* TASK TO CARRY OUT
Below are entries. Copy exactly the lines running from the line that holds "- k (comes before" to the line that holds "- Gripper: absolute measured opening", with both ends included.

(Recorded data)
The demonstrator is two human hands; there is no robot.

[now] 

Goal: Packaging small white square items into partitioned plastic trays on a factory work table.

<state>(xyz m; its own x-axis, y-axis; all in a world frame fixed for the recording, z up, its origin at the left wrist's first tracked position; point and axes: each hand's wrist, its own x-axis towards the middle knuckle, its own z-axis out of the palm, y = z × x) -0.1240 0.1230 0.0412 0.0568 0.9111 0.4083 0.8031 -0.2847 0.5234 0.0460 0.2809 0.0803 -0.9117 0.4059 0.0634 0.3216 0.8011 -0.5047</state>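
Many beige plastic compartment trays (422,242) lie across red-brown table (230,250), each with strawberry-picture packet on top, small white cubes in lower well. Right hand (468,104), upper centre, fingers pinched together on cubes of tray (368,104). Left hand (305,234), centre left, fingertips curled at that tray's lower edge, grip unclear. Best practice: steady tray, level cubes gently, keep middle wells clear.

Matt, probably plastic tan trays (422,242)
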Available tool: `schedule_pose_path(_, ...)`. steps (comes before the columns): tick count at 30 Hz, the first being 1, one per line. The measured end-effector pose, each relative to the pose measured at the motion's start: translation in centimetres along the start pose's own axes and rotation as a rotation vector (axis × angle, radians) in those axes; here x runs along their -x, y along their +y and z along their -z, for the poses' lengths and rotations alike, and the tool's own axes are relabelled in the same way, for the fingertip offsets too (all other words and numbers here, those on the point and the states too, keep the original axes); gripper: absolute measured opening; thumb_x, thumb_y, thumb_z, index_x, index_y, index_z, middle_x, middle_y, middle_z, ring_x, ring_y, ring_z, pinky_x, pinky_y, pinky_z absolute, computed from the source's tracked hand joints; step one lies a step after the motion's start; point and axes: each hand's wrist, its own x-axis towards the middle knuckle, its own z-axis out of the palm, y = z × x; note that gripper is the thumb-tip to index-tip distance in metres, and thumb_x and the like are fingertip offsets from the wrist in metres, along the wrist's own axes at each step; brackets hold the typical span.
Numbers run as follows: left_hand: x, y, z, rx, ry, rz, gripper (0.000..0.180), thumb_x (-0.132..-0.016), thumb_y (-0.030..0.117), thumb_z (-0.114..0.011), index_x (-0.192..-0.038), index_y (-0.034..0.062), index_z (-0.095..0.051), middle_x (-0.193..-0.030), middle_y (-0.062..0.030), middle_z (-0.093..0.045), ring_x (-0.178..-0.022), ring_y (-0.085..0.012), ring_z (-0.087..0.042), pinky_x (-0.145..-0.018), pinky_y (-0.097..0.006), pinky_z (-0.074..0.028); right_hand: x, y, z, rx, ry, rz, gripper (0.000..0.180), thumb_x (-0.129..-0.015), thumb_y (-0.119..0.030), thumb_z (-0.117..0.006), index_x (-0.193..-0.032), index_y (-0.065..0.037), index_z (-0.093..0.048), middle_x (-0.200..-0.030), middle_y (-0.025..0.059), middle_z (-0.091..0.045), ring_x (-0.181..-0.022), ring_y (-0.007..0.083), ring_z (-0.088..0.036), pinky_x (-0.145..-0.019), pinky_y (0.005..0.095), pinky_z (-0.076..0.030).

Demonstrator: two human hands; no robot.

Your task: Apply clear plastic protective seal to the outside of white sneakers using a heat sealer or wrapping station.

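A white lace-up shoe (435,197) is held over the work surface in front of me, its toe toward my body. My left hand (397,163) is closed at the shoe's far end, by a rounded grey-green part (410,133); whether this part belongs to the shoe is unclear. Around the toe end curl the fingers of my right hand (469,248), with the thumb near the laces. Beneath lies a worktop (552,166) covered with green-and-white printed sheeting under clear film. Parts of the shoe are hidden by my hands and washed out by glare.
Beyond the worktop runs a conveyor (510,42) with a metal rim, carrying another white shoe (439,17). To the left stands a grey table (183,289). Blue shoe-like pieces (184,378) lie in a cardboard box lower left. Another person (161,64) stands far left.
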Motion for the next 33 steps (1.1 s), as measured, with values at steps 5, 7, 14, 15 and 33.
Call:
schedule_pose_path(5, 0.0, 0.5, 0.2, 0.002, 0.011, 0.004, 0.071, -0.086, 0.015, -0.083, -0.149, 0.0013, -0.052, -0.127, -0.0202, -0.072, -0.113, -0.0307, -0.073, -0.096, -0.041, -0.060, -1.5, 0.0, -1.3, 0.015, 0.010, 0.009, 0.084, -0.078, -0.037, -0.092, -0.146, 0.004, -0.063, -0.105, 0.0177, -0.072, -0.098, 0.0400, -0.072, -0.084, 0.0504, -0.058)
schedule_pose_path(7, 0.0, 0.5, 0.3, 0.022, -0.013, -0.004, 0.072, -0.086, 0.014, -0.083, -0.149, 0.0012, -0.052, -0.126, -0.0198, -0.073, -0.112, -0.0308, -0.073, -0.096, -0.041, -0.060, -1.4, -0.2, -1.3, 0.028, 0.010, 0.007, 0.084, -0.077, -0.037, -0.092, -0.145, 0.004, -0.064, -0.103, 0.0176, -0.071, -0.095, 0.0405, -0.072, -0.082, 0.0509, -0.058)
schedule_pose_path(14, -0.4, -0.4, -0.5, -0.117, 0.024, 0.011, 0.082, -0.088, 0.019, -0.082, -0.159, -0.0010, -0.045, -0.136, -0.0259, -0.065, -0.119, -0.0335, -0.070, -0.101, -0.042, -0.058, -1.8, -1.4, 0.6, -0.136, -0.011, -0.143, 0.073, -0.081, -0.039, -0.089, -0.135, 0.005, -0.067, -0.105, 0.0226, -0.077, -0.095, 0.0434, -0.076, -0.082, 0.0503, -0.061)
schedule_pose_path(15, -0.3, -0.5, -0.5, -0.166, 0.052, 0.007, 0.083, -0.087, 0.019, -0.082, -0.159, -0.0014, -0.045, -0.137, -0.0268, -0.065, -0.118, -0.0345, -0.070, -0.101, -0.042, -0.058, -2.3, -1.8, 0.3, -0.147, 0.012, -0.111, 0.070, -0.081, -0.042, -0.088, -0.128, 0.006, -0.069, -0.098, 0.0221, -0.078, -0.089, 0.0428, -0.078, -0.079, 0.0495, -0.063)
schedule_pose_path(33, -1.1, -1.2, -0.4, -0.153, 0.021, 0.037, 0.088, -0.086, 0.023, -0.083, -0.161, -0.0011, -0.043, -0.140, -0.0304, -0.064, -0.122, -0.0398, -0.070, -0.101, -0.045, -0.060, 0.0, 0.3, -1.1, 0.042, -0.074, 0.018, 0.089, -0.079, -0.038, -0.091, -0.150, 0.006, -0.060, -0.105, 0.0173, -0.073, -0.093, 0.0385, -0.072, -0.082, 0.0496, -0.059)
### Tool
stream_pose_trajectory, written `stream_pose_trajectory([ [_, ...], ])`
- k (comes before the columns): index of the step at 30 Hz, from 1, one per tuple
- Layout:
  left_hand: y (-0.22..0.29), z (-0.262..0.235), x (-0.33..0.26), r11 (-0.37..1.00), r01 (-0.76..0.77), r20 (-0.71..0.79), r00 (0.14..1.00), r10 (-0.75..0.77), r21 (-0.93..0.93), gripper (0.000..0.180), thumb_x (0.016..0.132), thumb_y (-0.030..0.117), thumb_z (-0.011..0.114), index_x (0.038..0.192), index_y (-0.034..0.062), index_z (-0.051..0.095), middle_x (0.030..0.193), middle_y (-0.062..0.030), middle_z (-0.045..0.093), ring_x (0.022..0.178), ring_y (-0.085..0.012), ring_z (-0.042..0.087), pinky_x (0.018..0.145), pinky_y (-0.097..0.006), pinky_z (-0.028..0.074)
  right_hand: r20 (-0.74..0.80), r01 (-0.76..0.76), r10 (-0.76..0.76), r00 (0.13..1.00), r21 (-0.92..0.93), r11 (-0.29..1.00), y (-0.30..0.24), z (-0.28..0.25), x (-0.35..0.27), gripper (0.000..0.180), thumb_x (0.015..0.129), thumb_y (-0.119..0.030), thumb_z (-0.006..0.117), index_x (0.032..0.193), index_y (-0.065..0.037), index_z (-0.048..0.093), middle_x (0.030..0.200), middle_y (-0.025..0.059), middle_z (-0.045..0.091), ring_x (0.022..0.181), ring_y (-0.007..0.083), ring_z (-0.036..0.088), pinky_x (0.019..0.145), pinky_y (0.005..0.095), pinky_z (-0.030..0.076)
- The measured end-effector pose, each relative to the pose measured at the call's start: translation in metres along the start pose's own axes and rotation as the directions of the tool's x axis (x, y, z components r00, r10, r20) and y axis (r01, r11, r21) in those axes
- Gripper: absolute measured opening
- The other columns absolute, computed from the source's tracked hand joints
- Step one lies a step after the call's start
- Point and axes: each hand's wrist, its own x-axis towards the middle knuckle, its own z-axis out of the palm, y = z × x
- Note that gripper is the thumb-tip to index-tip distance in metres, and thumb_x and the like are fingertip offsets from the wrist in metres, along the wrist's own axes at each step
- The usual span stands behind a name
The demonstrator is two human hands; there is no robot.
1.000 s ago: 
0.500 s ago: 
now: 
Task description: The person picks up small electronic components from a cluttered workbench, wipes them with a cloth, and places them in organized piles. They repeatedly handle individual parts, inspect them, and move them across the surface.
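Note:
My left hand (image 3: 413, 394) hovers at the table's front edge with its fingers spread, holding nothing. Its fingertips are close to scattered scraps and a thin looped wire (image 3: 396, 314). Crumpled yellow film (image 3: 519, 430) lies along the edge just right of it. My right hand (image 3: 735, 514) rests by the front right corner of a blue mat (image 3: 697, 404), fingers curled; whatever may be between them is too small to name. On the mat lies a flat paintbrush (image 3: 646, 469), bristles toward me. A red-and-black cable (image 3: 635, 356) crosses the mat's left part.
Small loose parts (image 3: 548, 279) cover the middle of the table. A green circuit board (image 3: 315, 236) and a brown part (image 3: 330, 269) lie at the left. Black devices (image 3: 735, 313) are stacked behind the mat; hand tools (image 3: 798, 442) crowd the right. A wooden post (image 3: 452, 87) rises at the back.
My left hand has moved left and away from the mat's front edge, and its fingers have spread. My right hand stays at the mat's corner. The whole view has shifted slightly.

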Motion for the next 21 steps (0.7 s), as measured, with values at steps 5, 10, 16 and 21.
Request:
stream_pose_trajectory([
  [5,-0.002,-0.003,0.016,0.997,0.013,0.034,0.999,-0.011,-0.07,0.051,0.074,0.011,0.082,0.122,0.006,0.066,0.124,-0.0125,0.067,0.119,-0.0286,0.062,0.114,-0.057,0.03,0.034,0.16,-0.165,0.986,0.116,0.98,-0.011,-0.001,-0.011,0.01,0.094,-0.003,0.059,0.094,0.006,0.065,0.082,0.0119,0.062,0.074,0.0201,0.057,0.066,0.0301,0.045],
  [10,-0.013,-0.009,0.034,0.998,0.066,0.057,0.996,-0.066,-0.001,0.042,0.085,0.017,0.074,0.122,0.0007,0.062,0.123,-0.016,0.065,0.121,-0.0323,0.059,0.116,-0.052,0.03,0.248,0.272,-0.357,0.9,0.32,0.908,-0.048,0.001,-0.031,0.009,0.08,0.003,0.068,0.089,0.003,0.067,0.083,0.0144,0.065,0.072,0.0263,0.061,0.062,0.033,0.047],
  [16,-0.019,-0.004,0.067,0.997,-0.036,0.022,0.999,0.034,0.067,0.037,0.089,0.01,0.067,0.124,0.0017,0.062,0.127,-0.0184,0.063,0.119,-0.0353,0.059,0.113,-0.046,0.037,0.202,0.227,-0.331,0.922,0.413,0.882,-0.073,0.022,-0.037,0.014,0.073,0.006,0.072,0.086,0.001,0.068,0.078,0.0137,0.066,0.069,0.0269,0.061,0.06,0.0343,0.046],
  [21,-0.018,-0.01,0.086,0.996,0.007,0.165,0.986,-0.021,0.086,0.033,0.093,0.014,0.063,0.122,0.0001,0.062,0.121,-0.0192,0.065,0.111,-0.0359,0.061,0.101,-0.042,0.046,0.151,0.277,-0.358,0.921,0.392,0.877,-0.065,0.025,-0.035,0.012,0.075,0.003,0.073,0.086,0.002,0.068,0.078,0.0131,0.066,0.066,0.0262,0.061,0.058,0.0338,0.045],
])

* ANSWER BOX
- k (comes before the columns): index of the step at 30 Hz, from 1, one per tuple
- Layout:
  left_hand: y (-0.22..0.29), z (-0.262..0.235), x (-0.33..0.26), r11 (-0.37..1.00), r01 (-0.76..0.77), r20 (-0.71..0.79), r00 (0.14..1.00), r10 (-0.75..0.77), r21 (-0.93..0.93), gripper (0.000..0.180), thumb_x (0.016..0.132), thumb_y (-0.030..0.117), thumb_z (-0.011..0.114), index_x (0.038..0.192), index_y (-0.034..0.062), index_z (-0.051..0.095), middle_x (0.030..0.193), middle_y (-0.062..0.030), middle_z (-0.045..0.093), ring_x (0.022..0.178), ring_y (-0.085..0.012), ring_z (-0.042..0.087), pinky_x (0.018..0.145), pinky_y (-0.097..0.006), pinky_z (-0.028..0.074)
  right_hand: r20 (-0.74..0.80), r01 (-0.76..0.76), r10 (-0.76..0.76), r00 (0.13..1.00), r21 (-0.92..0.93), r11 (-0.29..1.00), y (-0.30..0.24), z (-0.28..0.25), x (-0.35..0.27), gripper (0.000..0.180), thumb_x (0.015..0.129), thumb_y (-0.119..0.030), thumb_z (-0.006..0.117), index_x (0.032..0.193), index_y (-0.065..0.037), index_z (-0.048..0.093), middle_x (0.030..0.200), middle_y (-0.025..0.059), middle_z (-0.045..0.091), ring_x (0.022..0.181), ring_y (-0.007..0.083), ring_z (-0.036..0.088), pinky_x (0.019..0.145), pinky_y (0.005..0.095), pinky_z (-0.030..0.076)
- The measured end-effector pose, each relative to the pose measured at the call's start: translation in metres along the start pose's own axes and rotation as the directions of the tool's x axis (x, y, z components r00, r10, r20) and y axis (r01, r11, r21) in those axes
- Gripper: absolute measured opening

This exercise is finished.